You can define some call-back function which re-writes or adds task-dependent specific features. For more detail, see example/example.cpp.
MULTI_CLASS is used to change the strategy for the multi-class problem. The default setting is pair wise method. If "2" is specified, 'one vs rest' is used.
% make CORPUS=train.data MULTI_CLASS=2 MODEL=case_study
SVM_PARAM is used to change the training condition of SVMs. Default setting is "-t1 -d2 -c1", which means the 2nd degree of polynomial kernel and 1 slack variable are used. Note that YamCha only supports polynomial kernels.
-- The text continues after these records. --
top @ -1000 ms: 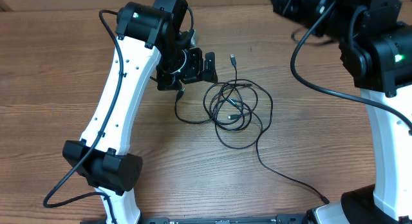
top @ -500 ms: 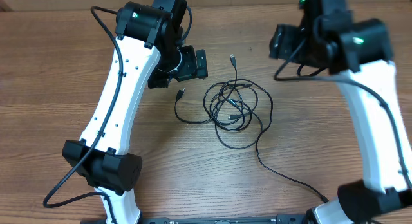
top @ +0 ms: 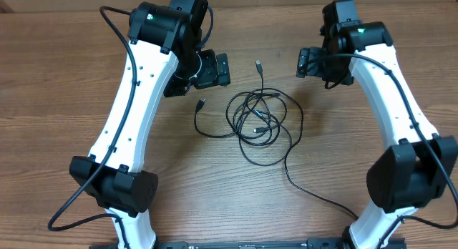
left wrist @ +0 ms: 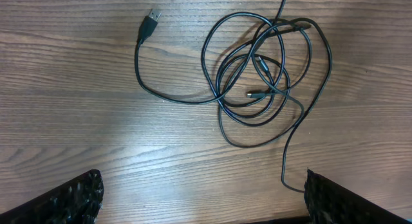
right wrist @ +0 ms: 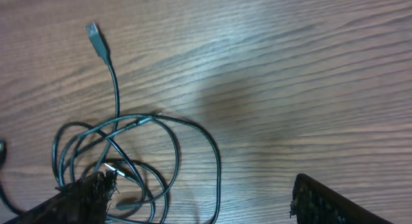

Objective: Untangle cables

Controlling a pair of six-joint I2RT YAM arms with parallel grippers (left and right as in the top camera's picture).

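The cables (left wrist: 262, 68) lie in overlapping loops on the wooden worktop (left wrist: 77, 108), one strand curving out left to a USB plug (left wrist: 149, 19). The tool (left wrist: 203, 198) hangs above, its fingers (left wrist: 71, 198) spread wide, gripping nothing.

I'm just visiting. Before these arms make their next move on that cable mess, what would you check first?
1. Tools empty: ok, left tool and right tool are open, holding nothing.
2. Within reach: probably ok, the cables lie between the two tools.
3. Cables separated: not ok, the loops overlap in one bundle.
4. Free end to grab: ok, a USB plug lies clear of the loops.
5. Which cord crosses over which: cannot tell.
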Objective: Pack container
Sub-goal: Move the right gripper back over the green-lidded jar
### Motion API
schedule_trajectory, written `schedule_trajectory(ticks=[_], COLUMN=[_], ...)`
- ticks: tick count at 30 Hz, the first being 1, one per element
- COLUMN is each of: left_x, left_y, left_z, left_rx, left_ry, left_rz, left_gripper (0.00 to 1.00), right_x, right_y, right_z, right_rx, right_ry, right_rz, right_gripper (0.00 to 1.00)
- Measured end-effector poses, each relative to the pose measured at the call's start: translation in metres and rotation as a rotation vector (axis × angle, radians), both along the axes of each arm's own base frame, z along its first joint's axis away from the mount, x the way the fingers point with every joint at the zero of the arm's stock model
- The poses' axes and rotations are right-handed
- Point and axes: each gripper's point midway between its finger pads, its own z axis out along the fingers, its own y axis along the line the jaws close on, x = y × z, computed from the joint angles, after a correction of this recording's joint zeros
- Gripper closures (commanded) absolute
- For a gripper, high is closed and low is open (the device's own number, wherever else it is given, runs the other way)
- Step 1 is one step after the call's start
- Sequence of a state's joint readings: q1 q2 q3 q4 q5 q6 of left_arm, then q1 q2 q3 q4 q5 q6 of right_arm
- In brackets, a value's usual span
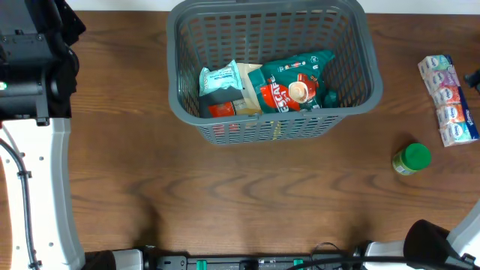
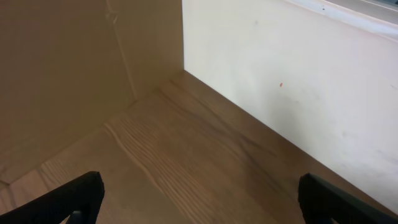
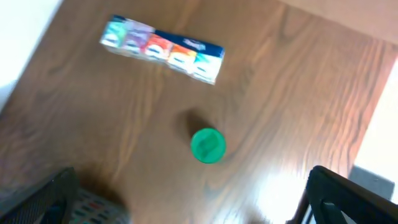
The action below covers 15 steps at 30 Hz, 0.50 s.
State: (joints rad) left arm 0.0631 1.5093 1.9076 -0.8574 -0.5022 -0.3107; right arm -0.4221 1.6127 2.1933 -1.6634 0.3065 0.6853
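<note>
Spread wide and empty, the right gripper (image 3: 189, 177) faces the small round green-lidded jar (image 3: 207, 145), centred just ahead; a multicoloured strip of tissue packs (image 3: 161, 48) lies beyond. To its left sits the large dark grey plastic lattice basket (image 1: 225, 131), partly filled. The left gripper (image 2: 199, 183), also parted, holds nothing. Reaching for the jar seems the step in hand; next, descend, straddle it, close.
</note>
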Motion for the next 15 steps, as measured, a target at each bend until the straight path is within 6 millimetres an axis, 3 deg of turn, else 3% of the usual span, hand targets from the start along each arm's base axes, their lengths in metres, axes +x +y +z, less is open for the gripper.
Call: schedule_trajectory(ticks=[6,15], left_x=[0.0,0.0], left_y=[0.0,0.0], left_z=[0.0,0.0], left_rx=[0.0,0.0], left_ry=[0.0,0.0], left_rz=[0.0,0.0], left_gripper=[0.01,0.01], right_x=[0.001,0.018], right_y=[-0.009,-0.012], right_z=[-0.041,-0.141], right_rx=[0.058,0.148], right_ry=[0.064,0.154], right_rz=[-0.077,-0.102], right_gripper=[0.01,0.01])
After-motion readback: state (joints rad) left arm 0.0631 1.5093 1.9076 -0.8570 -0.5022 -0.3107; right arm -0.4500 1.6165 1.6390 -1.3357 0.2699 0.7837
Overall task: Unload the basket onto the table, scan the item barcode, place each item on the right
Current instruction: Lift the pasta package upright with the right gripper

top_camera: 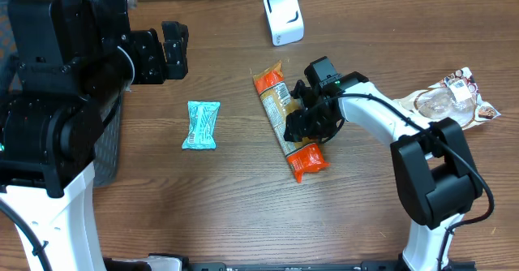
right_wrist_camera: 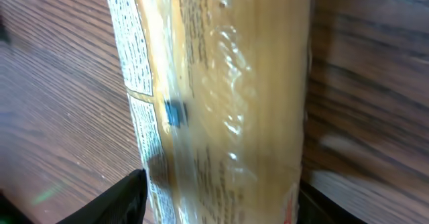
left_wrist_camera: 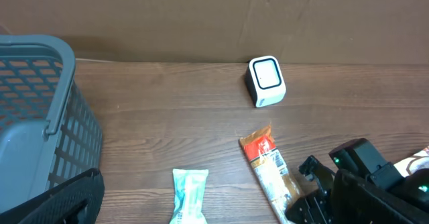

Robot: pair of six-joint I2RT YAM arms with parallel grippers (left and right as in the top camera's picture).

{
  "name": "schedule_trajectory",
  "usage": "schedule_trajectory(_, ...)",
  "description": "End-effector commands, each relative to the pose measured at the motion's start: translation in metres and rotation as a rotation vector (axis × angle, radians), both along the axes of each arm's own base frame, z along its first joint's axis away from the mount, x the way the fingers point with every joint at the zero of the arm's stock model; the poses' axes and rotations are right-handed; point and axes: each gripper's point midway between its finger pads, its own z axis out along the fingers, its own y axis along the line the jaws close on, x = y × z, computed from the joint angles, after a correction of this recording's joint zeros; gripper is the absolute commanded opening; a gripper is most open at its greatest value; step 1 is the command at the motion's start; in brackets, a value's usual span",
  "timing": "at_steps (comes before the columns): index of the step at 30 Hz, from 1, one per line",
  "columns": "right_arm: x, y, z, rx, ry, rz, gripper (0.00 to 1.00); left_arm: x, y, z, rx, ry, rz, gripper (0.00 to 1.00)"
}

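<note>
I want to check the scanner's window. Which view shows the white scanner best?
Left wrist: the scanner stands whole, its dark-rimmed window facing the camera. Overhead shows the scanner smaller, from above. Right wrist is filled by the packet, no scanner.

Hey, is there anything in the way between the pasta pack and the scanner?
Nothing visible. Only bare table lies between the pack's top end and the scanner. The teal packet sits well off to the side, clear of that path.
</note>
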Motion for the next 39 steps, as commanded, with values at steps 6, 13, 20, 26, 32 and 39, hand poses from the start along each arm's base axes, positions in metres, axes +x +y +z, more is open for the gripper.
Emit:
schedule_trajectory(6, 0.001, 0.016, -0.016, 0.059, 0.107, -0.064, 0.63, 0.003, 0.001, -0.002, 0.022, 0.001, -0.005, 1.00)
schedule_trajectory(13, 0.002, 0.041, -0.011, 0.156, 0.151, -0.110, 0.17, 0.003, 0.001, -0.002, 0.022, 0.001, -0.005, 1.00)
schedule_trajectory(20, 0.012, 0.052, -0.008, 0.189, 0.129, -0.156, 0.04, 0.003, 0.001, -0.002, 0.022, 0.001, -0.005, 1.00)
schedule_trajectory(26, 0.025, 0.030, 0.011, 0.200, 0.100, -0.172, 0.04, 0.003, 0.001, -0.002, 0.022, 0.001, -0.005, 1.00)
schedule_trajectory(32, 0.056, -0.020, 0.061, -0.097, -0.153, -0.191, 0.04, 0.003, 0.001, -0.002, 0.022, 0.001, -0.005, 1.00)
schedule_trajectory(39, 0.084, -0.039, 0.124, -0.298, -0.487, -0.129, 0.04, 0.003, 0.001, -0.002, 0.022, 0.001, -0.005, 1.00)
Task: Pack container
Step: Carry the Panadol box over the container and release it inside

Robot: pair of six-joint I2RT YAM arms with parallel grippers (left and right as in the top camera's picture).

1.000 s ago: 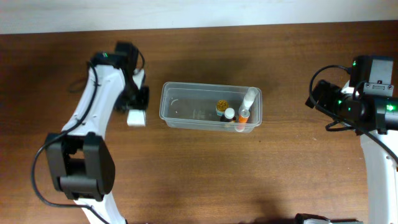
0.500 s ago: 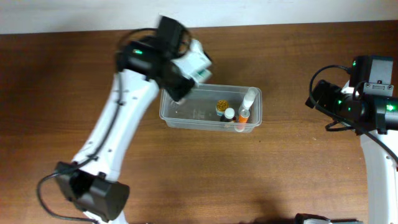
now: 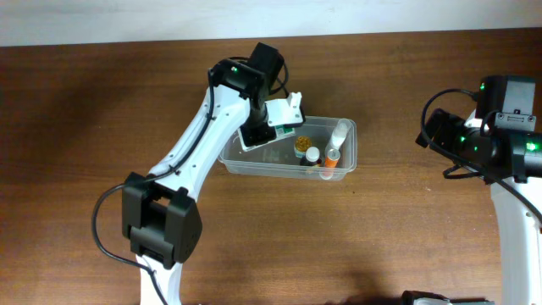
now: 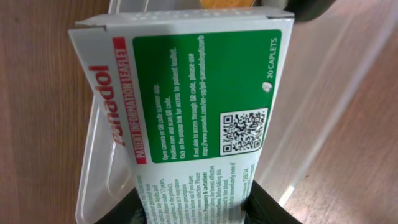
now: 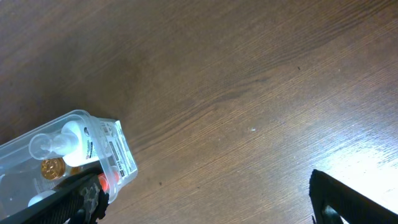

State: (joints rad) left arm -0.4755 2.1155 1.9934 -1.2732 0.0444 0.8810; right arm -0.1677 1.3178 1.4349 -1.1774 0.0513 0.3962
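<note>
You see a brown wooden table (image 3: 85, 169); a white-and-green Panadol box (image 4: 205, 106) shows at ten o'clock from four small bottles (image 3: 312, 154).

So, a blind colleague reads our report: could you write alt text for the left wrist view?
A white-and-green Panadol box, held at its lower end by the left gripper, fills the frame. Behind it show the clear container's rim and the brown wooden table.

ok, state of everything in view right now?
container, open, lidless, partly filled
small bottles, inside container, end nearest right arm
Panadol box, gripped, over container's other end
left claw, shut on Panadol box
right claw, open, empty
</note>
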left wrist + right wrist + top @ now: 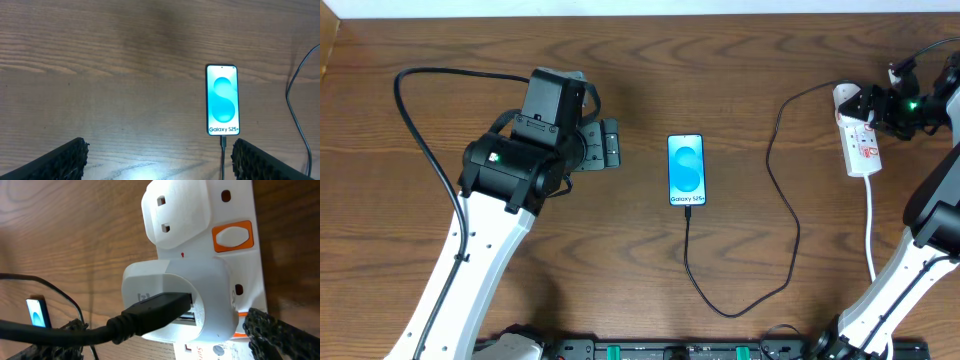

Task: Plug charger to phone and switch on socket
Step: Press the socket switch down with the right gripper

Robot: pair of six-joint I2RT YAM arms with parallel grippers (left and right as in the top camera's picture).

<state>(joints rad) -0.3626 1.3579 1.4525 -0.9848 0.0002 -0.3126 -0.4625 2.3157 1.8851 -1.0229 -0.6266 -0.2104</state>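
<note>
The charger (790, 240) is in the phone (686, 170), at its lower edge; left gripper (159, 150) released beside the phone; right gripper (175, 340) — released too — over the socket (863, 150), well right of the phone; switching remains, I judge.

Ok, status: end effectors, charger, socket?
Left end effector open, empty. Right end effector open over white power strip, by orange switch. Thin black charger cable seated in blue-screened smartphone. Nothing blocking.

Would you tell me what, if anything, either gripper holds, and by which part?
Nothing is held. The left gripper is open near the phone; the right gripper is open, its fingers spread either side of the white adapter on the socket.
</note>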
Here is an example of using the 3rd degree of polynomial kernel:
% make CORPUS=train.data MODEL=case_study SVM_PARAM="-t1 -d3 -c1" train
Please use -m SIZE option to increase the memory for
training if possible. This option drastically reduce
the computational cost and time.
Here is an example of assigning 512 Mb memory to the SVMs:
% make CORPUS=train.data MODEL=case_study SVM_PARAM="-t1 -d2 -c1 -m 512" train
The -V option sets verbose mode, where yamcha
outputs tag and scores of all candidates.
The meaning of score varies with multi-class methods.
# without -V % yamcha -m case_study.model < test.data Rockwell NNP B B International NNP I I Corp. NNP I I 's POS B B Tulsa NNP I I unit NN I I said VBD O O .. # with -V % yamcha -V -m case_study.model Rockwell NNP B B B/0.630616 I/-0.974367 O/-0.721942 International NNP I I B/-0.789851 I/0.561522 O/-0.833703 Corp. NNP I I B/-0.934675 I/0.486497 O/-0.584086 's POS B B B/0.418284 I/-0.760627 O/-0.794485 Tulsa NNP I I B/-0.987653 I/1.06272 O/-1.16405 unit NN I I B/-0.783824 I/0.845213 O/-1.04919 said VBD O O B/-1.29512 I/-1.02006 O/0.956885 ...
The -e option sets the sentence boundary
marker. Default setting is empty ("").
Here is an example of changing the sentence boundary marker to "EOS"
% yamcha -e EOS -m case_study.model < test.data
If you know in advance the candidates of answer tags by using some 'prior' knowledge, you may want to select answer only from these candidates. Here is a concrete example. If the 1st token must be B tag and the 2nd token must be selected only from B and I, you give yamcha the following test data:
Rockwell NNP B International NNP B I
Generally speaking, in the partial chunking mode,
candidates are listed instead of last column.
In the partial parsing mode, yamcha must be run with -C option.
% yamcha -C -m case_study.model < test.data
Note that the interpretation of test data varies according to the -C option.
Classification costs of SVMs are much larger than those of other algorithms, such as maximum entropy or decision lists. To realize FAST chunking, two algorithms, PKI and PKE, are applied in YamCha. PKI and PKE are about 3-12 and 10-300 holds faster than the original SVMs respectively. By default, PKI is used. To enable PKE, please recompile model files with -e option:
% yamcha-mkmodel -e foo.txtmodel.gz foo.model % yamcha -m foo.model < ...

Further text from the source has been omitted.